Wright to compete in America's Cup
World Finn class champion Ed Wright is joining what is a second Italian America's Cup challenger but wearing Spanish colours announced in Valencia, which hosted the last two events.
Green Comm Racing, which has been organising itself since 2009, said it would have a budget of €40m, of which it already had over 50 per cent.
It will be buying a standard design package for the eventual 72-foot wing-powered catamaran from America's Cup Race Management and will be using aerodynamic research work already being done by the University of Pisa.
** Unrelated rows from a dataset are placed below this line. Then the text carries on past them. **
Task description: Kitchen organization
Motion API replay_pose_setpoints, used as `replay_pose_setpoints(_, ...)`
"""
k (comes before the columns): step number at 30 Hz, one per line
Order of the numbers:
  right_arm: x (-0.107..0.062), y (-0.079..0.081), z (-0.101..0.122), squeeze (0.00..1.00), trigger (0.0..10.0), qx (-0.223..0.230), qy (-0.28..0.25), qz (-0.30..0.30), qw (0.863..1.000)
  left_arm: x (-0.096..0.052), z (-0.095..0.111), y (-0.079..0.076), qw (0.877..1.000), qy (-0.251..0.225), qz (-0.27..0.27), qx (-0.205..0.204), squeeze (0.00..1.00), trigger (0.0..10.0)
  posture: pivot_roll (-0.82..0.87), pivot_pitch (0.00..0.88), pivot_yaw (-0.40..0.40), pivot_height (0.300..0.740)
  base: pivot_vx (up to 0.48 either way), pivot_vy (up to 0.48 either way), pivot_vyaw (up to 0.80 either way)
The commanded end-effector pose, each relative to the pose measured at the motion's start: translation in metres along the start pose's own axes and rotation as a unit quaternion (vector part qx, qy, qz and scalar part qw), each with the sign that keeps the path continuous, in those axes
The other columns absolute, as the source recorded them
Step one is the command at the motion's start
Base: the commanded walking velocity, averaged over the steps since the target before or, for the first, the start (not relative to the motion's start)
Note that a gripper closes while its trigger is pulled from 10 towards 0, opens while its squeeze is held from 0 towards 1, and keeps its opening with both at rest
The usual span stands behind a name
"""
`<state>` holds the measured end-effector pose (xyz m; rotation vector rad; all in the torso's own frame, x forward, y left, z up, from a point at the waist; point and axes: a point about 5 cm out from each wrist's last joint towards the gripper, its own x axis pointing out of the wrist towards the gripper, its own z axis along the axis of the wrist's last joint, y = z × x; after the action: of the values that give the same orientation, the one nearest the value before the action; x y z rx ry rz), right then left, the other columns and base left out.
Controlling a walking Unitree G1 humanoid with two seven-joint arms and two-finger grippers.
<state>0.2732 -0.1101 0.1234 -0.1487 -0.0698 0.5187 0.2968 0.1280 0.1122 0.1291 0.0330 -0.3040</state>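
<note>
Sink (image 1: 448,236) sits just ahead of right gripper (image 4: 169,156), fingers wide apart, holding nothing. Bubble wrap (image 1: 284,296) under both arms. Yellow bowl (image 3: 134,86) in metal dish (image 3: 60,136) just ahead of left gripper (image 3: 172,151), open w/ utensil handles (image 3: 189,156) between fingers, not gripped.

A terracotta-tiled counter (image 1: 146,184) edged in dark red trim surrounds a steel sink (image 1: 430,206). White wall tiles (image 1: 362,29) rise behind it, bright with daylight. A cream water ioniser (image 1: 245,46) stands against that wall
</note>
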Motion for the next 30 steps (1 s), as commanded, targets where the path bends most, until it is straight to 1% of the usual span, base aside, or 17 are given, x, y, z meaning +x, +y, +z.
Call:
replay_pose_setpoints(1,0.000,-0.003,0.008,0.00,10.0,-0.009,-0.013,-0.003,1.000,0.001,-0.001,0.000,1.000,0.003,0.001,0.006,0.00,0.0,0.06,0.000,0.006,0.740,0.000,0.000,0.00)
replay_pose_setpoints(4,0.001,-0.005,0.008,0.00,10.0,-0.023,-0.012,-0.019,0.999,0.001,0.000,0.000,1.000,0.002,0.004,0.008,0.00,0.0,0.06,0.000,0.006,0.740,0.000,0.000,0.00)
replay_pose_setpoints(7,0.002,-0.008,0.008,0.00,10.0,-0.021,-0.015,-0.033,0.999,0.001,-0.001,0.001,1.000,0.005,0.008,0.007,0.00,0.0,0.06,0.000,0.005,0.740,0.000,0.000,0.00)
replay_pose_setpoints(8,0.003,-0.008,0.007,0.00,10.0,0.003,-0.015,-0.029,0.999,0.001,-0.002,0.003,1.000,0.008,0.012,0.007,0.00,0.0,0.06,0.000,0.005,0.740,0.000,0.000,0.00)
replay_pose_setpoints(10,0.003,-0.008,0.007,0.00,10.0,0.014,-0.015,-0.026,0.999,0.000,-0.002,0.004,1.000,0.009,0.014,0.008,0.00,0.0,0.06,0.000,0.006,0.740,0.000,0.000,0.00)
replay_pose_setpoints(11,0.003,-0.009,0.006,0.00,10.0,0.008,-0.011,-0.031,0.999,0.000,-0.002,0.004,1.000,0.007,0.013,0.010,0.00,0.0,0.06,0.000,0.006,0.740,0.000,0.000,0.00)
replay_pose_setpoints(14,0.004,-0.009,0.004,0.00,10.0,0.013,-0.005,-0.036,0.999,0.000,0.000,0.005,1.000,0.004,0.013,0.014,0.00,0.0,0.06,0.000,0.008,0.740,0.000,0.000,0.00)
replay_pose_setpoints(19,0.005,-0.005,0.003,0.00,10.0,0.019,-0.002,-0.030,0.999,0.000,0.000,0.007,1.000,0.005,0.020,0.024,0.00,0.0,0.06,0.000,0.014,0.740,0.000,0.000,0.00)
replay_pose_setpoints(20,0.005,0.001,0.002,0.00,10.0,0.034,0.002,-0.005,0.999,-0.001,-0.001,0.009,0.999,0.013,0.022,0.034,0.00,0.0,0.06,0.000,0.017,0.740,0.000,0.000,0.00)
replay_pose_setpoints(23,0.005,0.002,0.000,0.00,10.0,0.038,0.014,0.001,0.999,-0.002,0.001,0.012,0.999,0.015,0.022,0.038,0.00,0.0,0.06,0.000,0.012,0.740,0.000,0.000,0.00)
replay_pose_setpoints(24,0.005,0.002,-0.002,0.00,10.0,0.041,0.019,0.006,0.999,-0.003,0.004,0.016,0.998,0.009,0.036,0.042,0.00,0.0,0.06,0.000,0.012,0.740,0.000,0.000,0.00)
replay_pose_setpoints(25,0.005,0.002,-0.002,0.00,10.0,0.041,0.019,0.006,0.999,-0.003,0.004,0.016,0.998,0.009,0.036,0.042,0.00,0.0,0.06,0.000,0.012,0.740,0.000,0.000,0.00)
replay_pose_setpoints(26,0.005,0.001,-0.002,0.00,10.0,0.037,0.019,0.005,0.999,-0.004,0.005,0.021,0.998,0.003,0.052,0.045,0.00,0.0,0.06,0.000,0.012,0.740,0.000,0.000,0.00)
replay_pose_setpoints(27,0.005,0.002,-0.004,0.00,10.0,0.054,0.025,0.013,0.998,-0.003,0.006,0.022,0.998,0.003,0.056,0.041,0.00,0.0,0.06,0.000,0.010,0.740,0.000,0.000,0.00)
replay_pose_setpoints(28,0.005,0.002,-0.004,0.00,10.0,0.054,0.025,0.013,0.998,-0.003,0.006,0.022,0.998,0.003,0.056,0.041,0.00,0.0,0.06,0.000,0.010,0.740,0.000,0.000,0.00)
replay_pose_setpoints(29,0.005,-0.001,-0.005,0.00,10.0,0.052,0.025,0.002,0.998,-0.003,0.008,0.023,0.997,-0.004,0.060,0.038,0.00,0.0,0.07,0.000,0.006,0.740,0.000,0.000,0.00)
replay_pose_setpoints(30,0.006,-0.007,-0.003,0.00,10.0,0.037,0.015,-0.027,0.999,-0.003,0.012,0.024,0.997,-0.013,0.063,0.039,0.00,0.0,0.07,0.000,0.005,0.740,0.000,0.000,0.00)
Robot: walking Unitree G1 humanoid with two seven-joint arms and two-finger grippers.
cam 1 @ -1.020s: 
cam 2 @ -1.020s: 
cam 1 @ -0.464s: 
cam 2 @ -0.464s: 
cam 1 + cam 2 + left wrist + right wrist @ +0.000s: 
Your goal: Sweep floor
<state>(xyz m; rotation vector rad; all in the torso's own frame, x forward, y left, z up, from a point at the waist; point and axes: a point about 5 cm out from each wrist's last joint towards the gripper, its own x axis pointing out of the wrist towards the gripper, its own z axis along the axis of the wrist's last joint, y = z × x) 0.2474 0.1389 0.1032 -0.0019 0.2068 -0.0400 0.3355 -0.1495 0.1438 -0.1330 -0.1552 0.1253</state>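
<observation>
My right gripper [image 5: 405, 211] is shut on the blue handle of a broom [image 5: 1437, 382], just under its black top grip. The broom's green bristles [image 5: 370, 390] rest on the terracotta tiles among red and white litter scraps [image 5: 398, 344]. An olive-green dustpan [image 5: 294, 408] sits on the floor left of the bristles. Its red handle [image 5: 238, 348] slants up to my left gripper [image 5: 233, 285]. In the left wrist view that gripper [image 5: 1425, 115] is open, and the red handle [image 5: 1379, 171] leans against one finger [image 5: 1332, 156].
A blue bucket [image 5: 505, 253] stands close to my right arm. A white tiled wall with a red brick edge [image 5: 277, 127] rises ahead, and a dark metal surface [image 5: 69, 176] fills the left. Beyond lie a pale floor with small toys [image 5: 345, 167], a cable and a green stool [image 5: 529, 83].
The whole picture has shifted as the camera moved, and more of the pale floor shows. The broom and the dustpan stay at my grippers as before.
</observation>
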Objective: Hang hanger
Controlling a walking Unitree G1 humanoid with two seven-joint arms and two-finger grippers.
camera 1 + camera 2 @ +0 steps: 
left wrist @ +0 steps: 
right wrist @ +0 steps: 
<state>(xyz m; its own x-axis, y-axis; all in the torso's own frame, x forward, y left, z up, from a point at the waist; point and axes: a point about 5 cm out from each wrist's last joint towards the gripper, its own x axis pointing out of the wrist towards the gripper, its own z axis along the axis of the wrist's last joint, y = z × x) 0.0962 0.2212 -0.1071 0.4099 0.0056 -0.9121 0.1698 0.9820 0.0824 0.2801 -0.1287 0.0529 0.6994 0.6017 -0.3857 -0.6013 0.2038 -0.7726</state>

Sporting director Luca Devoti, a Finn class silver medallist at the Sydney Games in 2000 and chief executive of the +39 America's Cup challenge in 2007, said: "It will be really tough to catch up the big teams like the American defender, Oracle, the challenger of record, Sweden's Artemis, and Team New Zealand.
"It will be immensely difficult, but we think we can do it." He hopes to take delivery of the 45-foot wing-powered catamaran that will be used in the first series of races, starting in Cascais, Portugal, in August and followed by Plymouth in September and San Diego in November.
The Green Comm team has challenged through the Real Club Náutico de Valencia and will be based their, train there and build its boat there.
"But this is not just about Valencia, though we feel at home here, not just about Spain but about Europe," said the team's founder Francesco De Leo, who added: "And we hope to build a bridge to California and Silicon Valley."
In welcoming a seventh country to the challenger list, Richard Worth, chief executive of America's Cup Event Authority, also revealed that a $50m. budget had been set aside for television coverage over the next two years.
Ed Wright, who has been in a three-way battle to represent Britain in the Finn class in Weymouth next year – Ben Ainslie is favourite to try for a fourth consecutive gold medal – had flown in from Kiel, where he had won the Finn class. Megan Pascoe won the 2.4M paralympic class.